В ответ… фейерверк сильно эмоционального:
— А…! Ты…! Такой-сякой-эдакий…
— А ну выйдем. Нечего добрых женщин задарма веселить.
Вышли.
— Ты…! А я, как дура…! Ночей не сплю…! Ночью по морозу…! В темень глухую, в пургу злую…! Голову свою под мечи вражески…! За-ради тебя на коня влезла! Ногами потёрлась, задницей побилась…! А ты…! Едва только новую мордочку углядел… лишь бы сиськи больше да задница ширше…!
— Погоди-погоди! Ты про кого?
— А! Про ту… с которой ты нынче! На весь двор! На весь честной мир! Про твою… Гавнешку Болькойславовну.
— Кого-кого?!
— Того!
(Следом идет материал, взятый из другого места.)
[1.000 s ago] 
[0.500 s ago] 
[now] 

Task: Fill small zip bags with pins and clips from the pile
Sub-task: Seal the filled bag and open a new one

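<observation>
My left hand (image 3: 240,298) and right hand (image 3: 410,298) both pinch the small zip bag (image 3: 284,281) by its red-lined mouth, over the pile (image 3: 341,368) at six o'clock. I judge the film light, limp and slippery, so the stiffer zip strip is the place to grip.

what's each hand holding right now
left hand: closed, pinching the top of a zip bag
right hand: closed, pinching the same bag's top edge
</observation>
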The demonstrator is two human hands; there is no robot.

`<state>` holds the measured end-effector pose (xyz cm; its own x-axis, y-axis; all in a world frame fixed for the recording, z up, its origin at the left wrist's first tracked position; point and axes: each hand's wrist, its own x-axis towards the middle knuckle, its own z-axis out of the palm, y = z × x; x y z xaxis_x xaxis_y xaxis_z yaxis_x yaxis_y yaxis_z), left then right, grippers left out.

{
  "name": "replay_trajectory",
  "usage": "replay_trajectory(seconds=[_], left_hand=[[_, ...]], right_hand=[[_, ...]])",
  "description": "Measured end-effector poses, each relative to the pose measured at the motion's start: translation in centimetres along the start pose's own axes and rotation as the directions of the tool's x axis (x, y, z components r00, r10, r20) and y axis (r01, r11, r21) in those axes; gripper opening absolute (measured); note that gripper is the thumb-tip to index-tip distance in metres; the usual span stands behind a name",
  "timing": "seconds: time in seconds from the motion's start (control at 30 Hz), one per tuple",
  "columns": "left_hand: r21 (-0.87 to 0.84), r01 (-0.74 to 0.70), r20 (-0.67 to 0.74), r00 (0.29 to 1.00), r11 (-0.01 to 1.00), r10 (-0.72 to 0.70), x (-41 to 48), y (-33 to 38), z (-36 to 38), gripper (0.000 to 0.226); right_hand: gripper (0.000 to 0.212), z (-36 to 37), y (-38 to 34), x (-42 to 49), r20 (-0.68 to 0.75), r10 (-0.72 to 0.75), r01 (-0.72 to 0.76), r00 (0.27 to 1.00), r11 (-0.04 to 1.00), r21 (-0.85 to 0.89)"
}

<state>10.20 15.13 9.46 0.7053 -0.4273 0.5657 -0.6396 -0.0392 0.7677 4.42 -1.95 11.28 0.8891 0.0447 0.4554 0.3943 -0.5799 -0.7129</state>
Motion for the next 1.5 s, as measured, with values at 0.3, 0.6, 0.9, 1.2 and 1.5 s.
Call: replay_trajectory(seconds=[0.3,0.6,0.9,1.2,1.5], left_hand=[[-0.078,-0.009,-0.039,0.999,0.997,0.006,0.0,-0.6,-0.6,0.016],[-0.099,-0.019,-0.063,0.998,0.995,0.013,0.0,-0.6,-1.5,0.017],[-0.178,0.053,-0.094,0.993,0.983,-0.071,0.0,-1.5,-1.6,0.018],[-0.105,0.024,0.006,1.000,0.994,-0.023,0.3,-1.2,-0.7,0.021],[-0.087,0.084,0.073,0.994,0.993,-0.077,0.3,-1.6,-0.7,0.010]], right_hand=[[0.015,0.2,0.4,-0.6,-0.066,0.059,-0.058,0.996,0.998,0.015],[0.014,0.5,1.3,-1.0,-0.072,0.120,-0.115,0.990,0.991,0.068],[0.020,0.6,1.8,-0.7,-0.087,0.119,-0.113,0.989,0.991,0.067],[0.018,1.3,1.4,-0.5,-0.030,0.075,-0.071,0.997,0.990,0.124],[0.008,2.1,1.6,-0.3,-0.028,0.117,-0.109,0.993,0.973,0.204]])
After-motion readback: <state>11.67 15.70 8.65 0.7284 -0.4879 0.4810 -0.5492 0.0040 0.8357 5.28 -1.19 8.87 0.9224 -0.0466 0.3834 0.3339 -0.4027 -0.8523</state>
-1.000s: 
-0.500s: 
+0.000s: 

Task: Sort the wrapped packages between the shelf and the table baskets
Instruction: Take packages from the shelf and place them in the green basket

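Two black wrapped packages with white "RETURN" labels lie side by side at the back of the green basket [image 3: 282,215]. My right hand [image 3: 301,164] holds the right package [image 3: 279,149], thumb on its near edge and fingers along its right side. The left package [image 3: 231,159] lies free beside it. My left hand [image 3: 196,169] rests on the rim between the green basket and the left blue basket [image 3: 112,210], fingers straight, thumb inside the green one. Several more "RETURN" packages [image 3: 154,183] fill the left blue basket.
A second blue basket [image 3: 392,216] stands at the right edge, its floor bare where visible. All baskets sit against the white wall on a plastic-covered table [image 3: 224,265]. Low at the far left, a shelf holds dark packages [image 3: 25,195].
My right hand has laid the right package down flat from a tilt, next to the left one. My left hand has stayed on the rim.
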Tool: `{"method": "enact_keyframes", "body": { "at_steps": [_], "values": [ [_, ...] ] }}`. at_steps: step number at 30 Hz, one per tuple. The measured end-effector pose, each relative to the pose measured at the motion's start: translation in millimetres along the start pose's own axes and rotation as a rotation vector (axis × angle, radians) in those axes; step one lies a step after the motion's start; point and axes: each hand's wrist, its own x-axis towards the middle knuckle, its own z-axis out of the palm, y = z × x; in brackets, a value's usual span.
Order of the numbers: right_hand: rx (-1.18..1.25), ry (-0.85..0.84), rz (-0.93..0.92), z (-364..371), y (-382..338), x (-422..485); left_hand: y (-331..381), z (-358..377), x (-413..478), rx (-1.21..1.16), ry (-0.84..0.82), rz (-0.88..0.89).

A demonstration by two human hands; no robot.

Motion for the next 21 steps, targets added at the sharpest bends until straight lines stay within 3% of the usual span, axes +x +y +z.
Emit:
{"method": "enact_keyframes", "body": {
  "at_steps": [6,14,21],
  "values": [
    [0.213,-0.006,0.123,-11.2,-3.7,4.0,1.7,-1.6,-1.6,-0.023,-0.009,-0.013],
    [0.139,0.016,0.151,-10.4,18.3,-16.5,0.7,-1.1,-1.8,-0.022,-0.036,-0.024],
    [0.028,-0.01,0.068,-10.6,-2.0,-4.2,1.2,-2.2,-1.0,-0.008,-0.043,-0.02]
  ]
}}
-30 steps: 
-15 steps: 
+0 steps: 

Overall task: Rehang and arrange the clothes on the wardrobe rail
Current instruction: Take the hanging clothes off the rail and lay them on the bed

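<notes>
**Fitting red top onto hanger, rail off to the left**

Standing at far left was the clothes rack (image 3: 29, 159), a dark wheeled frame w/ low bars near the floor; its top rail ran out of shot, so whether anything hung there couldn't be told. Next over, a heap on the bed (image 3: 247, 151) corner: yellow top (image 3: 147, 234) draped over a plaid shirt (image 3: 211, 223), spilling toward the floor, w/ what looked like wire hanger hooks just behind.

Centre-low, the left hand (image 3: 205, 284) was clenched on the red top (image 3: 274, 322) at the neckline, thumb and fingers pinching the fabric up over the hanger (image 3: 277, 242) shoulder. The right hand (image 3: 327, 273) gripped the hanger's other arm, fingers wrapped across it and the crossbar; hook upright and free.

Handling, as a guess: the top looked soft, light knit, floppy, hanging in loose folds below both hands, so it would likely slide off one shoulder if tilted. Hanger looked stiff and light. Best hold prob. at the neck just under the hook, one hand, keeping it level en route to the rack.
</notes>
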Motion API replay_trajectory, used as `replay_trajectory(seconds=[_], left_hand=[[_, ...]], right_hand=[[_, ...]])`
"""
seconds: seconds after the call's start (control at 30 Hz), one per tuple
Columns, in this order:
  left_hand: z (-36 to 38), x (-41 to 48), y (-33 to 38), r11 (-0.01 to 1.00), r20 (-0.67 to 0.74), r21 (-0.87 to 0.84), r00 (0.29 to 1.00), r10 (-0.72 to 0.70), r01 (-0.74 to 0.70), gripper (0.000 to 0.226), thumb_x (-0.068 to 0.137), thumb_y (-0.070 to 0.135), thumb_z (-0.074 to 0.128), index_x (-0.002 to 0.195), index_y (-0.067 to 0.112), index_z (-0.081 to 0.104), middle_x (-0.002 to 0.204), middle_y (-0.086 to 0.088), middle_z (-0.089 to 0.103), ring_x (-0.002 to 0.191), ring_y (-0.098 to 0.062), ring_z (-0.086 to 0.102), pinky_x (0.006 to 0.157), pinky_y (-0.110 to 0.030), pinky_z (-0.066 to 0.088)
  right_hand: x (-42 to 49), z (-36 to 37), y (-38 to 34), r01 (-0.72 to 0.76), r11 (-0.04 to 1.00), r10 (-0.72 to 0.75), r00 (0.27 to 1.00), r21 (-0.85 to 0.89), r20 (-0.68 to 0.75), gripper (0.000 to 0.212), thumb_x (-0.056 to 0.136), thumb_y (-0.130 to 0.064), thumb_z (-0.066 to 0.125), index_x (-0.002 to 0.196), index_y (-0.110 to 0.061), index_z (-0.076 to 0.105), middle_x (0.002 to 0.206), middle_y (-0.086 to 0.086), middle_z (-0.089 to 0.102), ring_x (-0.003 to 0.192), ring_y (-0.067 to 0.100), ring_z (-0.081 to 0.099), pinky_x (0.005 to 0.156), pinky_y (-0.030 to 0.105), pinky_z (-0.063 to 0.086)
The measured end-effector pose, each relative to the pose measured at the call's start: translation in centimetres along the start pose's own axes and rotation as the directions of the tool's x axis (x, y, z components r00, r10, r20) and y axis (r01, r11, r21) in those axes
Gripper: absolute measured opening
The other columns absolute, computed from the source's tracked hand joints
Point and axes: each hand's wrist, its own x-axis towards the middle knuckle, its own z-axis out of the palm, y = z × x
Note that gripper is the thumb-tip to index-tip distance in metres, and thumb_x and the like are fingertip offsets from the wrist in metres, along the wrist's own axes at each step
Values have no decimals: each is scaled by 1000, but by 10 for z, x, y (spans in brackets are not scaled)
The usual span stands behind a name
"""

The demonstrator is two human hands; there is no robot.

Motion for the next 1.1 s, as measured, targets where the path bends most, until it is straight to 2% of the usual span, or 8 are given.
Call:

Про курву старую! Ты с ей… А я… Для тебя… А ты как что — так сразу… Ну-у, конечно. У меня задница не така мягкая — по твоим делам об седло бита. У меня кожа не такая гладкая, по твоей заботе на морозе морожена, у меня косы не таки длинные, по твоей воле урезаны. Я для тебя — всё! Из кожи вылезаю! Ванечка — то, Ванечка — сё… А ты…! Чуть сучка беленькая плечиком повела — кобелёк лысенький про своих и думать забыл. Побежал как на привязи.
Мда… Какой тут «сарматизм» или «дела новгородские»?! Тут женщина себя обиженной почувствовала, вот это реально забота.
— Гапа, ты чего, взревновала, что ли?